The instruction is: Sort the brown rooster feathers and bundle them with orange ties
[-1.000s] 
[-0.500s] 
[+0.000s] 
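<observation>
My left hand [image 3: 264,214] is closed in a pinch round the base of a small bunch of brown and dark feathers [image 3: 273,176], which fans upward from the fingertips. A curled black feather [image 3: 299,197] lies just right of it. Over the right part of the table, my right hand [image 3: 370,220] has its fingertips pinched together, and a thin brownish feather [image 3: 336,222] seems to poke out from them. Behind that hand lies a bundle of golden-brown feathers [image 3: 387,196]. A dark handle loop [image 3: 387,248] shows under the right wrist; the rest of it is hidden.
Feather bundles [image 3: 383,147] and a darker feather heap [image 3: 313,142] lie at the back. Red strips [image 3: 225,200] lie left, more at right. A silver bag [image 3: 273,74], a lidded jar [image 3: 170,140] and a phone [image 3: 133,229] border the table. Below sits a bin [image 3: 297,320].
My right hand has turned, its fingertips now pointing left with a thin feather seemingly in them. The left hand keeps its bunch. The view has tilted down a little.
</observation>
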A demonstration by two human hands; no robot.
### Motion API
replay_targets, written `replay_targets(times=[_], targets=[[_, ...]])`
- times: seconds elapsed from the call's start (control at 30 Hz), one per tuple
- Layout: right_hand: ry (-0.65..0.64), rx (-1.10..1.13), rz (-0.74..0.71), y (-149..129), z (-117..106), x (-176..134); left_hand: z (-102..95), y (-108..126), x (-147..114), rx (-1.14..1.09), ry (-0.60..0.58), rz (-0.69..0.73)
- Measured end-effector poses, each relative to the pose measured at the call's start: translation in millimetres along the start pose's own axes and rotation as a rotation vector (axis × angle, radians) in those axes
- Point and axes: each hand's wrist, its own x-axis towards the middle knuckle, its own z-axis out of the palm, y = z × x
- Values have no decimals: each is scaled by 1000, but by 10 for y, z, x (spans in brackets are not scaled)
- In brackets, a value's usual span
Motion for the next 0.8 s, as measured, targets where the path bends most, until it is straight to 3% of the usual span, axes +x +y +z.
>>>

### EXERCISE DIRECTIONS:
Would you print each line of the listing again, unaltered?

### TASK SOLUTION:
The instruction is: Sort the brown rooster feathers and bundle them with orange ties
[-1.000s] 
[-0.500s] 
[+0.000s] 
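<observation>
My left hand [image 3: 264,214] is closed in a pinch round the base of a small bunch of brown and dark feathers [image 3: 273,176], which fans upward from the fingertips. A curled black feather [image 3: 299,197] lies just right of it. Over the right part of the table, my right hand [image 3: 370,220] has its fingertips pinched together, and a thin brownish feather [image 3: 336,222] seems to poke out from them. Behind that hand lies a bundle of golden-brown feathers [image 3: 387,196]. A dark handle loop [image 3: 387,248] shows under the right wrist; the rest of it is hidden.
Feather bundles [image 3: 383,147] and a darker feather heap [image 3: 313,142] lie at the back. Red strips [image 3: 225,200] lie left, more at right. A silver bag [image 3: 273,74], a lidded jar [image 3: 170,140] and a phone [image 3: 133,229] border the table. Below sits a bin [image 3: 297,320].
My right hand has turned, its fingertips now pointing left with a thin feather seemingly in them. The left hand keeps its bunch. The view has tilted down a little.
</observation>
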A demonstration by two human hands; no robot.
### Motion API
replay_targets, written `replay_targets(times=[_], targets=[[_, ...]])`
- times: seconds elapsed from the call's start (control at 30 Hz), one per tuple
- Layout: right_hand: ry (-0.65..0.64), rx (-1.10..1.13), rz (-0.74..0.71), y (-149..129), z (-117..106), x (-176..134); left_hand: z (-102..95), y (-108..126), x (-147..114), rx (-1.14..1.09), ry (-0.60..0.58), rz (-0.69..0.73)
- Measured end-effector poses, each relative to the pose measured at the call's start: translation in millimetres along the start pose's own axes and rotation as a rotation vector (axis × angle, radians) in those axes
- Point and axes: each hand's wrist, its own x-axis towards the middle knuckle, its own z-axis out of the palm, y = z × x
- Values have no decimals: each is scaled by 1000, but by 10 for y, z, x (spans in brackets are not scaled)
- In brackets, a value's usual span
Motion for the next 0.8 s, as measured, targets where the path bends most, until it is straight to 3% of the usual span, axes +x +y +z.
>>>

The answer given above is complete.